--- THE TASK ---
Although the listing contains pictures, reproduce only its text, exactly as written.

--- DATA EXCERPT ---
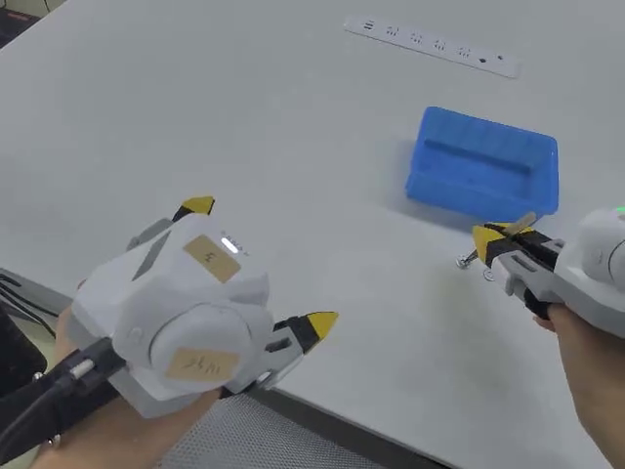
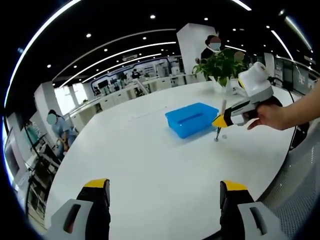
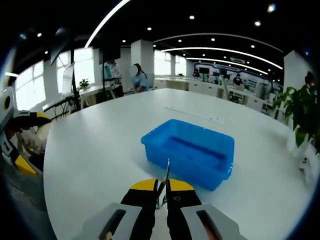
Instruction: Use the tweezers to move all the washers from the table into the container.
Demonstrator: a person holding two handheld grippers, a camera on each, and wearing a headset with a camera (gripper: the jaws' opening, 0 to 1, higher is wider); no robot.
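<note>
Blue container (image 3: 200, 175) near tweezers (image 3: 167, 170)

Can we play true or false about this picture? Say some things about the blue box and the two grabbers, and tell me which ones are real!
1. The blue container sits on the white table. True.
2. The left gripper is squeezing the tweezers. False: its jaws are wide open and hold nothing.
3. The right gripper is shut on the tweezers. True.
4. The tweezers' tip is inside the container. False: it points down at the table just beside the container.
5. A power strip lies on the table, past the container. True.
</note>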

--- ANSWER TO THIS PROBLEM ---
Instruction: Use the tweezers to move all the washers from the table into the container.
Demonstrator: a person holding two handheld grippers, a camera on each, and wearing a headset with a camera (gripper: the jaws' opening, 0 to 1, higher is wider); no robot.
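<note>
Blue container (image 3: 200, 175) near tweezers (image 3: 167, 170)

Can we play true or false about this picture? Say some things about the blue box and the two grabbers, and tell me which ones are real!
1. The blue container sits on the white table. True.
2. The left gripper is squeezing the tweezers. False: its jaws are wide open and hold nothing.
3. The right gripper is shut on the tweezers. True.
4. The tweezers' tip is inside the container. False: it points down at the table just beside the container.
5. A power strip lies on the table, past the container. True.
</note>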

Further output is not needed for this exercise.